FISHKILL – Rabbi Zalman Sandhaus and his wife, Goldy, are hoping to bring Jewish families in southern Dutchess County together while educating them about their culture.

That’s why the two started the Pardess Center for Jewish Life in South Dutchess after moving from the rabbi’s native Brooklyn to Dutchess County in 2014.

“We reach out to Jewish residents in southern Dutchess County, primarily to Jewish people who are not necessarily affiliated, who are not so involved with Judaism, and we bring Judaism to their level,” the rabbi said. “We let them experience their heritage and their culture and we make it convenient.”
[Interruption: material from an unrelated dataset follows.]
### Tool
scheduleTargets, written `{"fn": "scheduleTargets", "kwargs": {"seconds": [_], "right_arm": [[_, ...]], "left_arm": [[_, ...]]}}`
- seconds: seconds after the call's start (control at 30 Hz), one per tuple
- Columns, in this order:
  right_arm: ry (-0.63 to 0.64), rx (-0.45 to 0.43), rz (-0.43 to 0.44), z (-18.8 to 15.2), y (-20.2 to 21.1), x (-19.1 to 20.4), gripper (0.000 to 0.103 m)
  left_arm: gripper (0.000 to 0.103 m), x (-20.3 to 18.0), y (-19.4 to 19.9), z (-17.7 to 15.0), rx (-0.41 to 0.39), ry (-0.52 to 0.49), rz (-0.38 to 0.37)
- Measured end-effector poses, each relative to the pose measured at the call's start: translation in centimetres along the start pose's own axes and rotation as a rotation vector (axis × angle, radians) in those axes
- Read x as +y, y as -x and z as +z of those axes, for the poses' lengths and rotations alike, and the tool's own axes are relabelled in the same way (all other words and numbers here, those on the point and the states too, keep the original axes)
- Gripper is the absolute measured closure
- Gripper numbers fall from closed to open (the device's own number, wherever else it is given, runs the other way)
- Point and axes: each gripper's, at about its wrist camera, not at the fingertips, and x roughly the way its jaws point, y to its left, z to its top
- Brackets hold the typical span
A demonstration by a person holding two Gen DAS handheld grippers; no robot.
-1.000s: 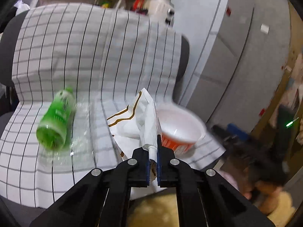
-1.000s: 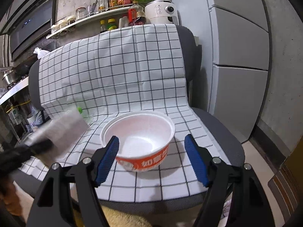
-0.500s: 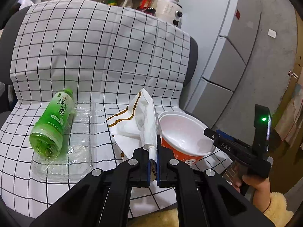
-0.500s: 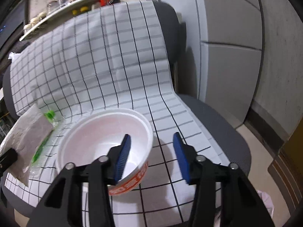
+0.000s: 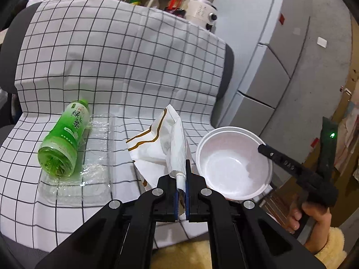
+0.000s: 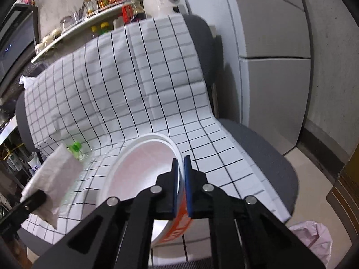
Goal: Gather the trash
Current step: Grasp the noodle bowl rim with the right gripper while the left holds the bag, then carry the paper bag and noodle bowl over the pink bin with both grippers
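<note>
My left gripper [image 5: 182, 174] is shut on a white paper bag with brown stripes [image 5: 161, 143], held up over the checked cloth. My right gripper [image 6: 181, 163] is shut on the rim of a white foam noodle bowl with an orange side [image 6: 139, 179], tilting it up off the chair seat. The bowl [image 5: 231, 163] and the right gripper [image 5: 264, 149] also show in the left wrist view. A green tea bottle [image 5: 64, 137] lies on a clear plastic tray [image 5: 89, 168] at the left. The bag also shows at the left of the right wrist view [image 6: 56, 179].
A checked cloth [image 5: 112, 67] covers a grey chair [image 6: 258, 157]. A pink bag-lined bin [image 6: 314, 239] stands on the floor at the right. Grey cabinets [image 6: 276, 44] are behind. A shelf of bottles [image 6: 89, 4] and a white appliance [image 6: 166, 2] stand behind the chair.
My right gripper has closed on the bowl's rim and tipped the bowl up. My left gripper still holds the paper bag, and has shifted a little.
</note>
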Motion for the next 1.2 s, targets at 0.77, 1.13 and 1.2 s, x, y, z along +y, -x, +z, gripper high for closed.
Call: {"fn": "scheduleTargets", "kwargs": {"seconds": [0.77,1.13,1.2], "right_arm": [[-0.278,-0.228,-0.478,-5.3,21.5,-19.1,0.097],[-0.304,-0.279,-0.531,-6.6,22.5,-23.0,0.097],[-0.318,-0.269,-0.534,-7.0,22.2,-23.7,0.097]], "left_arm": [[0.099,-22.7,-7.9,-11.9,0.322,-0.444,-0.448],[0.095,-28.5,-12.6,-15.7,0.391,-0.513,-0.521],[0.089,-28.9,-13.8,-16.1,0.412,-0.509,-0.512]]}}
Since starting the organization two years ago, the couple has hosted a variety of religious and holiday programs. But it was while they were hosting a children’s’ menorah-making class at Home Depot last year that the couple realized there was a need for events Jewish parents could attend with their children.

That’s when the couple decided to host a Challah-making class — the first of many children and parent activities to be held throughout the year, the couple said. On Sunday afternoon, children gathered at the Fishkill Recreational Center, 793 Route 52, with their parents to learn how to make the traditional braided bread, which is typically eaten on the Sabbath or holy days.
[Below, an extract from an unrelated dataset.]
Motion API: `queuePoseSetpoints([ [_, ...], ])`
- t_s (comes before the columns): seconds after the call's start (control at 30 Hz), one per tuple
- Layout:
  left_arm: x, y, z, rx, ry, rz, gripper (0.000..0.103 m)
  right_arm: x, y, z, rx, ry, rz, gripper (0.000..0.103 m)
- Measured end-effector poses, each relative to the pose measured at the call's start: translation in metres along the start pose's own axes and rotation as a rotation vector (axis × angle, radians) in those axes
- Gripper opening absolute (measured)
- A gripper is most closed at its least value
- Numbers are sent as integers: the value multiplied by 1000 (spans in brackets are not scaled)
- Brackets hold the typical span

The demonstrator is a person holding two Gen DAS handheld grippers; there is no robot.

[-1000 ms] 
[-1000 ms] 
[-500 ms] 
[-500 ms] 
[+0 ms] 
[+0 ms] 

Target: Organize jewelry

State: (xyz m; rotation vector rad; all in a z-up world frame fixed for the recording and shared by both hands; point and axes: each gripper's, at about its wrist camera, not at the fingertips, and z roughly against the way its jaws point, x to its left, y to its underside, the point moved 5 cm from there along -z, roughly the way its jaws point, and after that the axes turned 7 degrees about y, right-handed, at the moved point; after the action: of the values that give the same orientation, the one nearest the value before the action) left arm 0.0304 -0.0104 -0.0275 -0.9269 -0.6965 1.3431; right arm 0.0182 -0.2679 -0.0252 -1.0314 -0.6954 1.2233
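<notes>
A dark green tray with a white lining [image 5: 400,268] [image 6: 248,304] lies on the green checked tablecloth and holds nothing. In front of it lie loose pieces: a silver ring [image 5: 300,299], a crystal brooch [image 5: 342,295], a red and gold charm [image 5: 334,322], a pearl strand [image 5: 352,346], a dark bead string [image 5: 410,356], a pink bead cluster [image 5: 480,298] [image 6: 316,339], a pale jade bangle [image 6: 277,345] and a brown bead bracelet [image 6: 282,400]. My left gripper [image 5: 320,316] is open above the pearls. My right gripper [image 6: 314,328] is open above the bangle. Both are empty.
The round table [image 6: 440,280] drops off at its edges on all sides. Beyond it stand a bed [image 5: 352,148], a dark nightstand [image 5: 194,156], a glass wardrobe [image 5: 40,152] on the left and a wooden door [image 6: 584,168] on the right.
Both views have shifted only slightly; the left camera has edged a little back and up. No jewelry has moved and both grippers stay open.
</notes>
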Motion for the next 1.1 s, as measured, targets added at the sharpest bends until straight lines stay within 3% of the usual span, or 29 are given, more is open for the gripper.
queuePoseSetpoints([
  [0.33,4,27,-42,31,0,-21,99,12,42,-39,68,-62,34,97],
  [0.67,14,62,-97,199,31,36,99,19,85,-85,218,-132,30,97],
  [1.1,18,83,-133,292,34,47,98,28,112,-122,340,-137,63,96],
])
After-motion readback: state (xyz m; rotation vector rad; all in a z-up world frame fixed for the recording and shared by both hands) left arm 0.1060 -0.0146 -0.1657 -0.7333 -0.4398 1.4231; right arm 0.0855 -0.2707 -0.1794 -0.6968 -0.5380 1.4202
“Programs like this make it fun and exciting and it’s very educational for parents and children,” Sandhaus said. The event served as a fun ice breaker for parents to ask questions about their Jewish heritage, while children got to experience the fun side of their faith as they learned to knead, roll, pat and braid dough.

Elisha Posniack of Beacon brought her 4-year-old son, Seth, so he could learn about his roots and try something new and fun.

“He loves to bake and create with his hands,” Posniack said. “Free activities like this for children can be hard to find.”

Seth told the Journal that his favorite part of making the dough was pouring the sugar into the mix.

Children also learned about where the traditional bread comes from, how it’s made and why it’s eaten.

“The bread is typically served during Shabbat dinners and during the Jewish New Year, Rosh Hashanah, and Yom Kippur,” Goldy Sandhaus said.

The Pardess Center in Fishkill is an affiliate of the global Chabad outreach network, which provides outreach to unaffiliated Jewish people.

“We want children to have a good association with Judaism,” Goldy Sandhaus, who directs the center, said. “Many of them are the only one in their class who is Jewish, so sometimes it doesn’t feel like very much fun to be different. So when there is an opportunity to experience Judaism in a fun way, it makes them feel more proud of their heritage.”